Business Context
AcmeCloud uses an internal LLM assistant to answer customer support agents' questions about product features, billing rules, and API behavior. The team wants a prompt engineering and response-validation workflow that reduces hallucinated answers while preserving fast response times.
Data
- Volume: 180,000 historical support Q&A pairs and 25,000 knowledge base articles
- Text length: user prompts range from 8-220 words; source documents range from 50-2,000 words
- Language: English only
- Labels: each answer is tagged as
grounded, partially_grounded, or hallucinated; distribution is 68%, 21%, and 11%
- Noise: duplicated tickets, outdated docs, and inconsistent product naming across teams
Success Criteria
A good solution should reduce hallucinated responses by at least 40% relative to the current baseline prompt, achieve ≥0.85 macro-F1 on hallucination-risk classification, and keep end-to-end latency under 1.5 seconds per request.
Constraints
- Must run in a private VPC; no external API calls during inference
- Inference budget is limited to one 16GB GPU and CPU-based retrieval
- Responses must cite supporting passages when confidence is low
- Prompt templates must be easy for non-ML support teams to edit
Requirements
- Define prompt engineering in practical terms for this system.

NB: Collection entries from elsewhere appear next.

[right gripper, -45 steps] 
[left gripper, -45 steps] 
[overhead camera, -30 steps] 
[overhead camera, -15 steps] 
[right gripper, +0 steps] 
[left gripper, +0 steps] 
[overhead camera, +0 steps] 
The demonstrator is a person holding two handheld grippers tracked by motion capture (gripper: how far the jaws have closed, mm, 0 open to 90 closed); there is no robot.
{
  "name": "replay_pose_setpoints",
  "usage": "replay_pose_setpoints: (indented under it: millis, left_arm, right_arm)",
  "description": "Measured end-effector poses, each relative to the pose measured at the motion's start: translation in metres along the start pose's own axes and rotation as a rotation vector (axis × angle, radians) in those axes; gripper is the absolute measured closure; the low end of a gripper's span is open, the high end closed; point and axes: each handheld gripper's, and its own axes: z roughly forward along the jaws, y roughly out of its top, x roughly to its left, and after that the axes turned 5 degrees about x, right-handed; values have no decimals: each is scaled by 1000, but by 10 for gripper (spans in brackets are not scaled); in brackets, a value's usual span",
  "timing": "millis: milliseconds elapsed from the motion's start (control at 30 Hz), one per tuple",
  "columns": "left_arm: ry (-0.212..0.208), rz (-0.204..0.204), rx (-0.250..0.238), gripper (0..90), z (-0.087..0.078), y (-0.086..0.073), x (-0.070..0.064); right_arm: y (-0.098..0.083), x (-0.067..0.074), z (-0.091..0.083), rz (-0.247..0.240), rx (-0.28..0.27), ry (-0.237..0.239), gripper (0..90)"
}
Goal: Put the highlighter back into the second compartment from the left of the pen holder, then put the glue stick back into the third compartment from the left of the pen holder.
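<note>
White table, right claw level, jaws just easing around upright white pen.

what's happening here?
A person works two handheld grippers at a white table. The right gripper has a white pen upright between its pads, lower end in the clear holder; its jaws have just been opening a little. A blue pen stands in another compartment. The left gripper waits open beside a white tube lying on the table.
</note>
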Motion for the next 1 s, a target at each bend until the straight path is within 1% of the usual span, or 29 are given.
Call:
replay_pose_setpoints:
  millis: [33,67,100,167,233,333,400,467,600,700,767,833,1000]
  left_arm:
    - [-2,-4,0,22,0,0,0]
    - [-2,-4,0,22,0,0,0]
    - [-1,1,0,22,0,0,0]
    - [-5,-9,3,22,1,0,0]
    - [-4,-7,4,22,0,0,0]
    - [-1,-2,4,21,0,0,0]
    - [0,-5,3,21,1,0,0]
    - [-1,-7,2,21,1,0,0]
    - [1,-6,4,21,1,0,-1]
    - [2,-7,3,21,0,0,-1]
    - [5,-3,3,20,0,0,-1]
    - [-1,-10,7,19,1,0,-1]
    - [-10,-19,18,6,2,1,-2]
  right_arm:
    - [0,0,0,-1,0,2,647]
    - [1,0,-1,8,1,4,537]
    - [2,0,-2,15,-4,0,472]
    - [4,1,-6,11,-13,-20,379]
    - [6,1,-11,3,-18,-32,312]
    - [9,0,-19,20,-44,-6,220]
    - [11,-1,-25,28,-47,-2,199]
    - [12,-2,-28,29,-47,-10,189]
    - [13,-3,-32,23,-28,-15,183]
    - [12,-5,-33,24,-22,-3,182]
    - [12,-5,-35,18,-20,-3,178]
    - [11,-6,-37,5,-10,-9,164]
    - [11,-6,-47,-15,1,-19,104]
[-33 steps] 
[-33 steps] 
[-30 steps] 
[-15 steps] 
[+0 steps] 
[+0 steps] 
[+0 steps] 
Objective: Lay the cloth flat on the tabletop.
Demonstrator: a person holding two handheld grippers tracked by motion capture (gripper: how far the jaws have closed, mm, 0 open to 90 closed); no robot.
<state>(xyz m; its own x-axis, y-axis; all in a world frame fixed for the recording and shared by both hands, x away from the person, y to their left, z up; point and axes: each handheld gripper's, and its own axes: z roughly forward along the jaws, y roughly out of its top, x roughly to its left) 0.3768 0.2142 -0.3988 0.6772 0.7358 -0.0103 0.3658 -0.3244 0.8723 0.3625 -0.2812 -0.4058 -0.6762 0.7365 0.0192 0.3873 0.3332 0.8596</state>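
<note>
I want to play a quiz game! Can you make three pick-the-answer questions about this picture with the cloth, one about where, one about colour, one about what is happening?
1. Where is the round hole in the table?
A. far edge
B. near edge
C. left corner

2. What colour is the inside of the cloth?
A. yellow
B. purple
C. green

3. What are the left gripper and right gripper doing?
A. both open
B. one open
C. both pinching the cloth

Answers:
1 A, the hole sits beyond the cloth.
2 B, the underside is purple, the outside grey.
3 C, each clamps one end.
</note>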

- Build a pipeline that retrieves relevant context, constructs a grounded prompt, and classifies whether the generated answer is likely hallucinated.
- Implement preprocessing for support tickets and knowledge base articles.
- Fine-tune a lightweight transformer classifier to detect hallucination risk from prompt, retrieved context, and model answer.
- Propose prompt changes and guardrails that reduce unsupported claims.
- Describe how you would evaluate answer quality, grounding, and failure modes in production.